ACTIVITY: Look through the data below for the line with "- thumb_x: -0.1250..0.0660" and the line with "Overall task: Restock", then output those two and all lines in between, exactly as written.

GIVEN MATERIAL:
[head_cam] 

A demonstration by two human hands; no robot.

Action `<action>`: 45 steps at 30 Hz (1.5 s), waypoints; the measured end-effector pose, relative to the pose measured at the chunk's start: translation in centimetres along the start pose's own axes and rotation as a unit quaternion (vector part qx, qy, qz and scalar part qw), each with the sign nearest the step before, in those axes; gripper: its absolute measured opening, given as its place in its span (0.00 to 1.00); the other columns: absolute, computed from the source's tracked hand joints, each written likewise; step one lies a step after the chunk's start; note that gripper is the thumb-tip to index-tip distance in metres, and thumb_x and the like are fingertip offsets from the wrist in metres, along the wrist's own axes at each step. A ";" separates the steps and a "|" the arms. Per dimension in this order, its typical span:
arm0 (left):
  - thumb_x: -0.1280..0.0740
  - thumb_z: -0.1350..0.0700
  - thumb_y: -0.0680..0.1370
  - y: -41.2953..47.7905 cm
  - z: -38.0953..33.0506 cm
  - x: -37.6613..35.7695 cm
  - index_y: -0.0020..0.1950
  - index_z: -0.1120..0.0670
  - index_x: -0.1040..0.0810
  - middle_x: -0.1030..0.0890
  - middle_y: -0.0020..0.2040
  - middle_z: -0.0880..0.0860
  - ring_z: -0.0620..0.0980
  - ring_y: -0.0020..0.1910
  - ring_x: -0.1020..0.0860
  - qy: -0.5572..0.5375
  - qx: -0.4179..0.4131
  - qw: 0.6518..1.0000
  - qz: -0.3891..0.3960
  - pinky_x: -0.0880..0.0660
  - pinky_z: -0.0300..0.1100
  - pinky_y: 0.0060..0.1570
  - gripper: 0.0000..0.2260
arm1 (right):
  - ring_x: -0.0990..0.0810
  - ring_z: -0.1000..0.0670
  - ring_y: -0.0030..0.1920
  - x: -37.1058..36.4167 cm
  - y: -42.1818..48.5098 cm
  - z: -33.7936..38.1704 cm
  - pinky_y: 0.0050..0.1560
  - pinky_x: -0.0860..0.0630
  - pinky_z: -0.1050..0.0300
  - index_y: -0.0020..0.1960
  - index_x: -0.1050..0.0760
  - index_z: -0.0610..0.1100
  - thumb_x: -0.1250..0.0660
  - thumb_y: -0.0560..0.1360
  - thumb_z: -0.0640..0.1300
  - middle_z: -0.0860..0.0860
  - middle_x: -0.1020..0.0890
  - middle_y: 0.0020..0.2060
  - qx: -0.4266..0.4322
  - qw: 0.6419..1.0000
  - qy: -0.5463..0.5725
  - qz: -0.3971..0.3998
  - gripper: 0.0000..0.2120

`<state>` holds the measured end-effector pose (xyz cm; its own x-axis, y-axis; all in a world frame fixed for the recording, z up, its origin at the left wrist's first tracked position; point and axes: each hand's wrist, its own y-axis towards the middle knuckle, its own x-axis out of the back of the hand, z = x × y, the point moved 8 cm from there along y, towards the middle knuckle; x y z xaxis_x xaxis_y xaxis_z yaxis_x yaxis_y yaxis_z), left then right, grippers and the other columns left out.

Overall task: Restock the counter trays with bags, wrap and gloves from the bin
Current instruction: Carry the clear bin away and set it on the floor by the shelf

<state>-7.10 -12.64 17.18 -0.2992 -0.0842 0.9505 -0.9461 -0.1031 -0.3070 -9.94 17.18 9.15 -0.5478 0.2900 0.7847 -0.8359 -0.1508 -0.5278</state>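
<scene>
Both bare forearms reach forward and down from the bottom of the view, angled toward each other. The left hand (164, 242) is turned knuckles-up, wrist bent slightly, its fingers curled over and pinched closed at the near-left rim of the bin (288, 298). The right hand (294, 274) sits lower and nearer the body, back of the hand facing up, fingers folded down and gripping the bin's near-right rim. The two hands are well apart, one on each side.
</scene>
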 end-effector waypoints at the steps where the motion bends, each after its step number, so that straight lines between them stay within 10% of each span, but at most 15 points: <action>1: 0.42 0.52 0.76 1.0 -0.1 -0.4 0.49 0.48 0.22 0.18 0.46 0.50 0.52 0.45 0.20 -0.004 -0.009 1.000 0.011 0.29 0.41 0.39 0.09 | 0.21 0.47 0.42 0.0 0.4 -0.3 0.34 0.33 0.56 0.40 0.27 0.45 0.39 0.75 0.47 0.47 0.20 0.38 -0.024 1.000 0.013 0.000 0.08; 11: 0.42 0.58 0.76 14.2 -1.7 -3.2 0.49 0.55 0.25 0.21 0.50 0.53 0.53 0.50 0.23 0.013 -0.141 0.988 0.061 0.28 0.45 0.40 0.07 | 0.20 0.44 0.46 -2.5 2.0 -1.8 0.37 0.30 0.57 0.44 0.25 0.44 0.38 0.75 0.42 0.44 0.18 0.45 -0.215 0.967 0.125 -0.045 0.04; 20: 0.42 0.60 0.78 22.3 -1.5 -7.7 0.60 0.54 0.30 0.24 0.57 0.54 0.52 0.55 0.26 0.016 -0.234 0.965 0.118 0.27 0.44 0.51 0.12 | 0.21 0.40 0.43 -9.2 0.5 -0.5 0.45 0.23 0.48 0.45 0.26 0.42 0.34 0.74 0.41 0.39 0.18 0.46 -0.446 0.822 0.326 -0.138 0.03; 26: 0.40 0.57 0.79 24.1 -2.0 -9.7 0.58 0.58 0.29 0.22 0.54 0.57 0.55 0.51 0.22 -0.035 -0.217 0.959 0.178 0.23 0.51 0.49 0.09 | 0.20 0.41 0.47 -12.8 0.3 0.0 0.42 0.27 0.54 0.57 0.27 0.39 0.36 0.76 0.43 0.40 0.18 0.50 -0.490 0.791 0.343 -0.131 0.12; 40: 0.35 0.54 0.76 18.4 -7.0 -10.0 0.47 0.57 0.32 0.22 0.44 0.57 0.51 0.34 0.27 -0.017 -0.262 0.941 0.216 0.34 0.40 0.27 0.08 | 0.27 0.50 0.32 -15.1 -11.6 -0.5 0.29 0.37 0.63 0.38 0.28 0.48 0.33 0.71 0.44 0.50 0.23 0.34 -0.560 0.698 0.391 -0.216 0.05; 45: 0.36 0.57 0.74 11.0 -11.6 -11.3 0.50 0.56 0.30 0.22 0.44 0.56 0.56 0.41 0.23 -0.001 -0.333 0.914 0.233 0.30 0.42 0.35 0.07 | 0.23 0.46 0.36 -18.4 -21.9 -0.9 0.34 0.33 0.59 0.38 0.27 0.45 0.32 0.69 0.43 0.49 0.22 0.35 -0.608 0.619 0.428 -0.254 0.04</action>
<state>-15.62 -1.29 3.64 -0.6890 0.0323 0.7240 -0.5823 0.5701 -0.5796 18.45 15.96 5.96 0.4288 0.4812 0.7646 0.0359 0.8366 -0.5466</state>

RESULT FOR THIS EXERCISE:
  - thumb_x: -0.1250..0.0660
  - thumb_y: -0.0560..0.1360
  - thumb_z: -0.0640..0.1300
  - middle_z: -0.0860..0.0860
  - middle_x: -0.1020..0.0890
  - middle_y: 0.0020..0.2060
  - qx: -0.4266..0.4322
  - qw: 0.6419..1.0000
  - qy: -0.5463..0.5725
  - qz: -0.3971..0.3998
  - gripper: 0.0000..0.2120

`<state>` holds the measured end-effector pose (xyz cm; its own x-axis, y-axis; all in a world frame fixed for the recording, z up, its origin at the left wrist's first tracked position; point and axes: each hand's wrist, its own y-axis towards the middle knuckle, its own x-axis out of the back of the hand, z = x × y, the point moved 8 cm from there along y, towards the middle knuckle; x y z xaxis_x xaxis_y xaxis_z yaxis_x yaxis_y yaxis_z), left then right, grippers and the other columns left out.

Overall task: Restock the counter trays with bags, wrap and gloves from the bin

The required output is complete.